As I approach the end of my professional career, I am most happy that I did not retreat from making major changes in my early years, because I have had the opportunity to lecture throughout the world while presenting an approach to biomechanics that eliminates the need for cervical headgear during Class II treatment in patients when growth and headgear cooperation would indicate a successful outcome. This cannot be accomplished with intra-arch mechanics in a full appliance but can readily be accomplished with a partial appliance. Space does not allow the details, but with a partial appliance, 8 distinct force systems can be easily created in a matter of seconds with intraoral activation in all 3 planes of space—frontal, sagittal, and occlusal. The Class II, arch length, overbite, and crossbite corrections can all be accomplished with a single wire—no headgear and no elastics. Never in over 53 years have I used a crossbite elastic, since I have never seen a patient who required such. Midline elastics are minimized because of the opportunities a partial appliance presents for intra-arch correction. Thus, the requirements in my practice with a partial appliance have been “Brush your teeth and keep your appointments. I will do the rest.” In a world where cooperation seems so often to be a problem, this has been very rewarding.

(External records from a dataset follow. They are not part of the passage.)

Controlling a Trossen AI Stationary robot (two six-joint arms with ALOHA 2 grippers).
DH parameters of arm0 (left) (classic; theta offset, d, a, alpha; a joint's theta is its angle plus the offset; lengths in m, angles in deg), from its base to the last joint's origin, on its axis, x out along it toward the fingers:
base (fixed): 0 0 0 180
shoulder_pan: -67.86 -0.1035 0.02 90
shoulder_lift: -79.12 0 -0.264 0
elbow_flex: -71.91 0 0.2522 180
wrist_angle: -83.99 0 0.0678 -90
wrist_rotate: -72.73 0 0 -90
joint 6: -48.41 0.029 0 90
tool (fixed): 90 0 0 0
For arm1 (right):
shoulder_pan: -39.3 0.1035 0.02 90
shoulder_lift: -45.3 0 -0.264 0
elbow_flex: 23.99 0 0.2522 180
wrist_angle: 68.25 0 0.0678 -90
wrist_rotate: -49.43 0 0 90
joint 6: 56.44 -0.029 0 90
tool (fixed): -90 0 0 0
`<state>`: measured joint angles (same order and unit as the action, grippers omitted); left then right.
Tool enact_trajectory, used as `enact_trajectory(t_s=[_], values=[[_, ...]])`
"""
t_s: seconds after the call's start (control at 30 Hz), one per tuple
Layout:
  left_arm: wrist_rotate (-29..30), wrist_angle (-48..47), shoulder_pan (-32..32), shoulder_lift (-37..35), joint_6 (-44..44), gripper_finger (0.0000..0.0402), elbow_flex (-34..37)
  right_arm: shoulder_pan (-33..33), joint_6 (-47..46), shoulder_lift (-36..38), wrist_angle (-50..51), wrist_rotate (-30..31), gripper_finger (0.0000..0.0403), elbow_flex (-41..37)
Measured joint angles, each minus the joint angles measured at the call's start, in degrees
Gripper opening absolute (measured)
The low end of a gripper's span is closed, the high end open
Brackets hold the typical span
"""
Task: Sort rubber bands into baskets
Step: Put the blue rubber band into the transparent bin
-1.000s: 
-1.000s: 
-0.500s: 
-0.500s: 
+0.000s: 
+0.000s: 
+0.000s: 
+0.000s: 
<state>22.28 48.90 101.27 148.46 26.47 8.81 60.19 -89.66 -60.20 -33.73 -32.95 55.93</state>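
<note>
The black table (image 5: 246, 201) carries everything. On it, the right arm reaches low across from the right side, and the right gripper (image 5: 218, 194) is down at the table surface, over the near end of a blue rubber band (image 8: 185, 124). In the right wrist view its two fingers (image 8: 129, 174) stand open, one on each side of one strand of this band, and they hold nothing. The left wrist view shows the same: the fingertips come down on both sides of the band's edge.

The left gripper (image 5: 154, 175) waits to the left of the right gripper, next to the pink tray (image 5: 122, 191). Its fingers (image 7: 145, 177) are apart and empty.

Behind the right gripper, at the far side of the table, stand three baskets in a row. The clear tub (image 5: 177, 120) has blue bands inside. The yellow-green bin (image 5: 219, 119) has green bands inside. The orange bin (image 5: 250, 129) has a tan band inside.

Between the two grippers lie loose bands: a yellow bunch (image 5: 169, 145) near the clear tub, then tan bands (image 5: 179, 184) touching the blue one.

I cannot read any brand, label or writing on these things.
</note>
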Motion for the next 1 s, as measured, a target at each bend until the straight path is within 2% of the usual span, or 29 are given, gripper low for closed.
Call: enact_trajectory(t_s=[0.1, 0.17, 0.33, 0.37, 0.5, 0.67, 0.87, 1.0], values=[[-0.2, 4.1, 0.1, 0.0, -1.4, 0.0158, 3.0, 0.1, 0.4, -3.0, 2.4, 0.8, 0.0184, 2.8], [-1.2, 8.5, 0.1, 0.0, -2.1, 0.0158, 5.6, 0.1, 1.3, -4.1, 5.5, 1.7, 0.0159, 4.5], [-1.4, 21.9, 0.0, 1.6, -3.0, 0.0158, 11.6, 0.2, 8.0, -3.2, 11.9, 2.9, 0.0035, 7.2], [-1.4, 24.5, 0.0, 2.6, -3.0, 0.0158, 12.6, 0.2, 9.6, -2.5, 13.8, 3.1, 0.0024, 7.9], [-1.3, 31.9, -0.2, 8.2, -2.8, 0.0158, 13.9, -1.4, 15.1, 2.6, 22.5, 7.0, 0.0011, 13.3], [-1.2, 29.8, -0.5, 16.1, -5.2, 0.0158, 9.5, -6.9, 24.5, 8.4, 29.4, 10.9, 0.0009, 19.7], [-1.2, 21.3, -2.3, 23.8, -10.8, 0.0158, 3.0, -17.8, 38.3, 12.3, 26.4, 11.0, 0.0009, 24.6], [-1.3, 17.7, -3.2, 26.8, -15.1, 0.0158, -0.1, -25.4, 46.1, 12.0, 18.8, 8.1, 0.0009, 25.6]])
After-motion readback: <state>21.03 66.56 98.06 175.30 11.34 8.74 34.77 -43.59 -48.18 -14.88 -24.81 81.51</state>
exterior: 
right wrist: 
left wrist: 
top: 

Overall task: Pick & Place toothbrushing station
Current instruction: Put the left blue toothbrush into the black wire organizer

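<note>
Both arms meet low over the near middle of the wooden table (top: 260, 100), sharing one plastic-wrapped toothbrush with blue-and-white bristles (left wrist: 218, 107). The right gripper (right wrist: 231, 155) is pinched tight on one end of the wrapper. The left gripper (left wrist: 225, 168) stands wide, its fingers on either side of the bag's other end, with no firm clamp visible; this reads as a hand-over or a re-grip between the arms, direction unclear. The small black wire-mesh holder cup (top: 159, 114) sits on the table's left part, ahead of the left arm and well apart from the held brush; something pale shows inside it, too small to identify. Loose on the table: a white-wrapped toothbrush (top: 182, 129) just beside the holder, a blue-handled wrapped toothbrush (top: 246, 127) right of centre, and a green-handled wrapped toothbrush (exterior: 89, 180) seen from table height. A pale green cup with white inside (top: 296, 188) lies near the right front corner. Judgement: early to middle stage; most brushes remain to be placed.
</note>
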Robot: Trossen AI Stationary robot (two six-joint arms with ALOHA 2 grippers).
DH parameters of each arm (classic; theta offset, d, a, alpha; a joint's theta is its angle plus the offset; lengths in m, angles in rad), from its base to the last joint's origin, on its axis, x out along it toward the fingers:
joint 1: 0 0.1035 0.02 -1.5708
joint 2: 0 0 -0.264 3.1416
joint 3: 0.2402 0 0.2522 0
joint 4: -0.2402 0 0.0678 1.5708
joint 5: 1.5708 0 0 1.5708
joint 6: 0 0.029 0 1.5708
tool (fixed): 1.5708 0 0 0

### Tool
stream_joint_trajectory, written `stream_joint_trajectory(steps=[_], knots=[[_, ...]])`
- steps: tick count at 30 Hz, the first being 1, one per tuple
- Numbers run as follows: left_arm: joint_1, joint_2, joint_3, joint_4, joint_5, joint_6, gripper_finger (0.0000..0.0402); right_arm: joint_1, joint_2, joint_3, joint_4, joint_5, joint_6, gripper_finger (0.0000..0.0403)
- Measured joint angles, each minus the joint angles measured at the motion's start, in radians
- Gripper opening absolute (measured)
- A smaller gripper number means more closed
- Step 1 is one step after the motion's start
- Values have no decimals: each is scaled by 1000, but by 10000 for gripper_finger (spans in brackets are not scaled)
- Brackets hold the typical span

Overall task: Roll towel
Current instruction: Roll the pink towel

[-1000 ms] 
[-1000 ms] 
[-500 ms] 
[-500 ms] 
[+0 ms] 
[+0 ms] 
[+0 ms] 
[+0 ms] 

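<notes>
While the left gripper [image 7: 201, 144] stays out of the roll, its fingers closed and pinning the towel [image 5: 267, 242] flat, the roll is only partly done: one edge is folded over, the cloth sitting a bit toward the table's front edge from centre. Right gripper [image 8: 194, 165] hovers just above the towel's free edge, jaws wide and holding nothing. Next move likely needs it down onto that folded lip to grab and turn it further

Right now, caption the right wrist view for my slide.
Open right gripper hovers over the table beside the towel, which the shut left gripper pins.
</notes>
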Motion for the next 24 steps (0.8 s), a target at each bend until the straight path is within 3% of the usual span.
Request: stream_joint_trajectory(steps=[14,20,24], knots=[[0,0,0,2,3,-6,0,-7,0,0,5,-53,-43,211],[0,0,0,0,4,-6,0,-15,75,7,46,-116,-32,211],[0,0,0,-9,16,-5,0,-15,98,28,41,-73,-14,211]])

Today, there are tremendous increases in the variety of brackets, wire types, temporary anchorage devices, interarch appliances, and so on. If the specialty could fully appreciate the use of horizontal forces applied with partial appliances, we could return to the fundamentals that seem to be disappearing to a rather great degree. When horizontal forces are used for crossbite correction, we would discover that occlusal plane problems will not result, whereas today, such problems are a result of the vertical forces necessary to balance a net moment. Horizontal forces are balanced with zero effect on the occlusal plane.

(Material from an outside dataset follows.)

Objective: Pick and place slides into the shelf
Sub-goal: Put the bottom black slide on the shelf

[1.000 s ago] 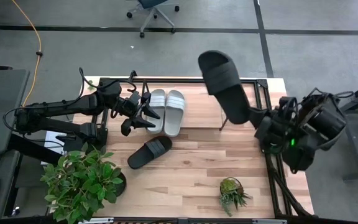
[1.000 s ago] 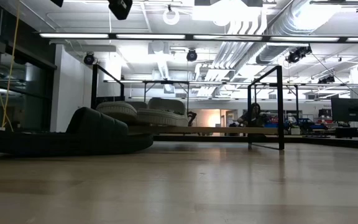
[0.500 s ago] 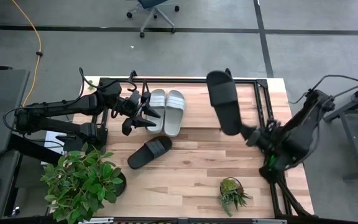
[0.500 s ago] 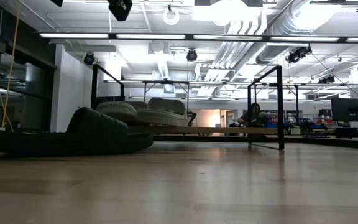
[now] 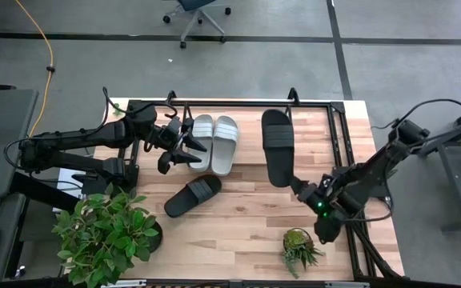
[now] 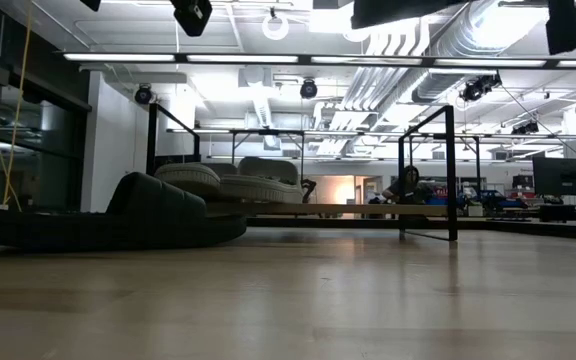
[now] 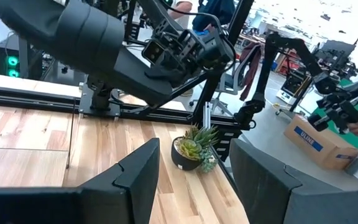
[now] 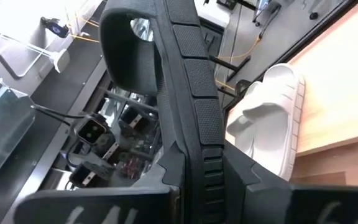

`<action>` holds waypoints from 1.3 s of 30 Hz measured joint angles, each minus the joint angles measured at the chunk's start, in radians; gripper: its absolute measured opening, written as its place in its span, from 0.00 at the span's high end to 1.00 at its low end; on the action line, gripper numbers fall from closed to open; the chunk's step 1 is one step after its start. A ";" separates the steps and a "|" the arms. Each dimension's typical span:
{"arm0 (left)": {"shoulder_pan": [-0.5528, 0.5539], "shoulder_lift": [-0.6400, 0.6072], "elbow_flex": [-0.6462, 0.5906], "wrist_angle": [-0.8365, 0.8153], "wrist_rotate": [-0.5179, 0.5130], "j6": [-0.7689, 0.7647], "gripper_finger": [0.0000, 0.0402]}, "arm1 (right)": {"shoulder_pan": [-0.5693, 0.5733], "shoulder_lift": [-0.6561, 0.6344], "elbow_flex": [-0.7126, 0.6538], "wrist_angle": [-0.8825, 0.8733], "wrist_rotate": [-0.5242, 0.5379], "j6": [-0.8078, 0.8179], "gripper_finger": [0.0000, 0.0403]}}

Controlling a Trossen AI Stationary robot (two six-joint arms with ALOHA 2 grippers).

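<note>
Above the shelf's right half, right end effector (image 5: 301,189) pinching ribbed black slide (image 5: 277,146) by its heel, left end effector (image 5: 184,145) spread beside two smooth grey slides (image 5: 214,142) inside thin-tubed shelf (image 5: 336,112), second black slide (image 5: 193,194) on wood-grain tabletop (image 5: 246,224)

In the low view the black slide (image 6: 168,212) lying on the table blocks the lower part of the grey pair (image 6: 230,180) behind it, and the held black slide (image 6: 418,10) is cut off by the top edge, showing only as a dark slab. From the right wrist the held sandal fills the middle, hiding much of the shelf (image 8: 241,43) and all but one grey slide (image 8: 272,118). In the high view the right gripper (image 5: 298,189) is partly hidden beneath that sandal's heel
</note>
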 joint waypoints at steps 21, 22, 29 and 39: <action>0.000 0.000 0.000 -0.003 0.001 -0.008 0.54 | -0.078 0.308 0.002 0.175 -0.007 0.284 0.91; 0.000 0.000 0.000 -0.004 0.001 -0.008 0.54 | -0.085 0.318 0.002 0.175 -0.008 0.313 0.91; 0.000 0.000 0.000 -0.003 0.016 -0.015 0.54 | -0.109 0.336 -0.024 0.203 -0.006 0.386 0.91; 0.000 0.000 0.000 -0.003 0.023 -0.015 0.54 | -0.095 0.329 -0.131 0.373 -0.007 0.390 0.91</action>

In summary, let me simply say that regardless of the malocclusions—dental or dental-skeletal—I start treatment for the vast majority of my patients with partial appliances. Although many teach that second molars should be included in the appliance, this gives the faulty impression that first molars are not displaced because the central grooves would then be in nice alignment. However, terminating the appliance at the first molars most often causes them to move slightly to the buccal or the lingual aspect because of the balancing forces at the end of the archwire required by static equilibrium. Alignment of the central grooves gives the impression of control, but if the appliance is terminated at the first molars, the central grooves frequently are not aligned, whether the second molars are already present or in the process of erupting. This is rarely due to faulty second molar eruption but, rather, to buccal or lingual displacements or rotations of the first molars before second molar eruption, thus creating the illusion upon second molar eruption that including the first molars would have resulted in central groove alignment without displacing the first molars. Including the second molars simply permits alignment of the central grooves while at the same time altering the functional curves of Monson and Wilson to some degree, since they no longer harmonize as intended. As a result, there are reductions in axial loading and the stability to follow. There is so much more that could be said!
Thank you for the joy you have brought not only to me, but to my family. I can truly say that God has blessed me.